While particular exemplary embodiments for claiming and transferring ownership are described above, it will be understood that those embodiments are not meant to be limiting. Rather, claiming and transferring ownership may be based on a combination of any brand approval of photos, user metrics and time-locking.
While specific embodiments of the invention have been described in detail, it will be appreciated by those skilled in the art that various modifications and alternatives to those details could be developed in light of the overall teachings of the disclosure.
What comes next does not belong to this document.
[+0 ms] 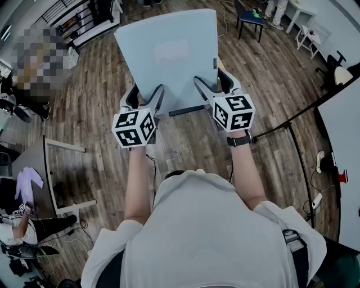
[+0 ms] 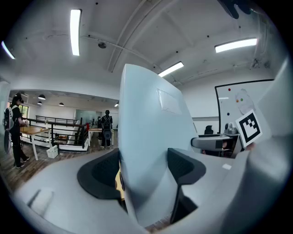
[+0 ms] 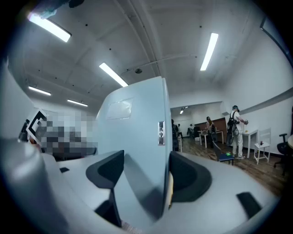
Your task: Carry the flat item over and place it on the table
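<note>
Carry in progress: the flat item (image 1: 169, 53) hangs over the wooden floor (image 1: 95, 84), its near edge clamped in the fingers of the left gripper (image 1: 147, 97) and right gripper (image 1: 212, 84); set-down not yet done.

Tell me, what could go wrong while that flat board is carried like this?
The left tongs and right tongs pinch the pale board only along its near edge, so it might tilt or slip out. It also hides the floor ahead, where a blue chair stands: a bump is possible.
</note>
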A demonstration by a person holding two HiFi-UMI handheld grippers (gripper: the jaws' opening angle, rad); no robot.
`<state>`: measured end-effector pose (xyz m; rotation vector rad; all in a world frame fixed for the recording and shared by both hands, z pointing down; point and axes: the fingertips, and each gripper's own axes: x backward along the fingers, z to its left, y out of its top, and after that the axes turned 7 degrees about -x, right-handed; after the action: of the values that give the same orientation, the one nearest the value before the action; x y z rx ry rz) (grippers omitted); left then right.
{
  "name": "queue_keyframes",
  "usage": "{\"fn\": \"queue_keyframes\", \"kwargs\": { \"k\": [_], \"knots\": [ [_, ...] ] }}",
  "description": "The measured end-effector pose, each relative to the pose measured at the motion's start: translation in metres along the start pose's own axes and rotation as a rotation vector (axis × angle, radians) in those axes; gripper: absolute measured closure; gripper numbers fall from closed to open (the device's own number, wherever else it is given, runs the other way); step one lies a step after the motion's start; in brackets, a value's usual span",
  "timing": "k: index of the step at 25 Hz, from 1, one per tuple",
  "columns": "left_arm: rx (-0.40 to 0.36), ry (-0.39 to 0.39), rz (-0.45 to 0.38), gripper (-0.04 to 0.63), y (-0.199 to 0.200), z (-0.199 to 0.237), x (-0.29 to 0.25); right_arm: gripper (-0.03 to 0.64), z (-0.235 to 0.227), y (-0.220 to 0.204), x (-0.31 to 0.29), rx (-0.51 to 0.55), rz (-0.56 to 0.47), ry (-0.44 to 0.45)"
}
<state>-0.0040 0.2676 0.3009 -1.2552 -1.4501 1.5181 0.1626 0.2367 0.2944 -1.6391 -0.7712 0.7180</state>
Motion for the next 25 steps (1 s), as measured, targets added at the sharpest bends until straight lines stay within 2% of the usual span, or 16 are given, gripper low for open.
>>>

Accordingly, the particular arrangements disclosed are meant to be illustrative only and not limiting as to the scope of disclosed concept which is to be given the full breadth of the claims appended and any and all equivalents thereof.
This application claims priority to U.S. Provisional Patent Application Ser. No. 63/624,531, filed on Jan. 24, 2024 and titled “System for Connecting Merchandise-Embedded NFC Chips to Customizable Brand Applications,” the disclosure of which is incorporated herein by reference.